Private view: Friday 20 June, 6-9pm
Bow Arts’ alumni Bobby Baker, Nye Thompson and Albert Potrony celebrate 3 decades of bringing art and communities together with selections of work responding to the provocation of ‘Connections’.
Featuring works by: Madi Acharya-Baskerville, Bobby Baker, Eva Barkardóttir, Flora Bradwell, Gabrielle Brooks, Fiona Chambers, Russell Davies, Frankie Fathers, Eric Fong, Tom Foulsham, Green (Yong Woon Park), Rebecca Griffiths, iella, Campbell McConnell, Vibin n Marblin, Joanna Penso, Albert Potrony, Nowshin Prenon, Nye Thompson, Tara Versey , Jane Wu
The show spans sculpture, sound, painting, print, installations and digital artwork, including captivating live performances. Probing and thought-provoking, the curators’ selections such as Madi Achariya-Baskerville’s intricately textured mixed-media piece Hennafest (2017) and Joanna Penso’s meandering sonic journey, The River in You (2023), explore the intimacy of relationships with the body, family, and friends while also examining the global connections that bind communities, nations, systems, and natural forces in a complex web.
The collection also includes playful and tender provocations, like Tom Foulsham’s Slipping (2022), a hand-stitched silk house moving through itself in a continuous cycle, and Gabrielle Brooks’ Love Letters (2020), where scam emails become a meditative means to reflect on online connections. Elsewhere, Campbell McConnell’s The Players (2024) humorously bridges past and present through the pre-performance warm-up of actors.

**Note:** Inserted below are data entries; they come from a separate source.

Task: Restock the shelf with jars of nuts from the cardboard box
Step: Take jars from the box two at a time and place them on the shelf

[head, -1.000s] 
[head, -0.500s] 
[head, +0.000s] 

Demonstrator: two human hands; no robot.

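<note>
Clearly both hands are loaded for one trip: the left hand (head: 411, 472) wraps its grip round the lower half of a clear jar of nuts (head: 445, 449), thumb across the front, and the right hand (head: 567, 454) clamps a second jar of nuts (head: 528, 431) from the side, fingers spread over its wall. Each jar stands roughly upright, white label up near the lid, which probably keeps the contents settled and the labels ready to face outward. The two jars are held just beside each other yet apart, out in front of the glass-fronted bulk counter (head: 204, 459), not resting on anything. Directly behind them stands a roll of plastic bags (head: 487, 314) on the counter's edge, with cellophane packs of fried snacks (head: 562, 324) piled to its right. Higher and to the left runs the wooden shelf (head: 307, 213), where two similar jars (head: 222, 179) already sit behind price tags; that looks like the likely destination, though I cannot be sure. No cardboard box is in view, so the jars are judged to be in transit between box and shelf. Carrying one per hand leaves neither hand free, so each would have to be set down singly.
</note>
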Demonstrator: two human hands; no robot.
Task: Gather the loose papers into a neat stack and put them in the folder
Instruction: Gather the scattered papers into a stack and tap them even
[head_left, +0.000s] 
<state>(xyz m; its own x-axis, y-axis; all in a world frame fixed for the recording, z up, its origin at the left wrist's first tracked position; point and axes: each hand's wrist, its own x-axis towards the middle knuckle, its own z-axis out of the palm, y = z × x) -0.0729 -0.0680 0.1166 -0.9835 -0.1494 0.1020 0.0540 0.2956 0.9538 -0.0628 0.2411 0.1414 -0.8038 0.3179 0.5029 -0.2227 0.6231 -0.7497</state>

Image: Frankie Fathers Wigwam for a Goose’s Bridle Photograph by Saru
More about the Bow Open
The Bow Open is Bow Arts’ annual showcase of astonishing artwork created exclusively by our Studio Holders, Affordable Housing residents and Artist Educators. Each year, a different guest curator is invited to select the work. For our 30th anniversary we have three guest curators; Bobby, Albert and Nye have each had a studio with Bow Arts so bring an embedded insight and commitment to the selection process in this special year.
More about the curators
Bobby Baker’s acclaimed intersectional feminist practice includes performance, drawing, and installation, and persistently exposes the undervalued and stigmatised aspects of women’s daily lives, exemplified by pioneering works such as Drawing on a Mother’s Experience (1988) and Kitchen Show (1991). Bobby is currently installing An Edible Family in a Mobile Home at the Whitworth Gallery, having remade it in 2023 as part of Women in Revolt! Art and Activism in the UK 1970–1990 at Tate Britain. Bobby originally had a studio in Stratford and the area, including our beloved Tower Hamlets Cemetery Park, was a testing ground for her Roving Diagnostic Unit (2015).
Albert Potrony’s participatory practice examines ideas of identity, community and language. Albert is interested in generating social spaces through his projects, and participation from diverse groups and individuals is a key element of his work. Recent projects include equal play (2021-2022), a play installation, reading space and participatory project looking at equality and care through the lens of childcare and men’s roles in it and The Achilles Heel Project, researching anti sexist men’s groups of the 70s and 80s, who were striving for a new type of masculinity that would embrace and support Feminism. For the past five years Albert has been developing MORTALS, a participatory art and research project that seeks to address our own mortality; exploring ageing, care, loss, grief and death with diverse groups and collectives. Albert was with Bow Arts from the very start, helping to establish our first home on Bow Road. He worked as one of our Artist Educators, bringing participatory projects to schools and communities in east London.
Nye Thompson is an artist turned software designer turned artist. Her work spans image-making, video and sculptural installation, filmmaking, experimental software architectures and process-based performance. Nye made the world’s first horror film for machines and has exchanged postcards with orbiting satellites. In 2021 she received the Lumen Prize Gold Award with UBERMORGEN for their AI film UNINVITED. Nye currently works from her studio in Bow Road and was lead artist for Visions Bow Arts’ renowned biennial exhibition of moving image, digital and performance art in 2020.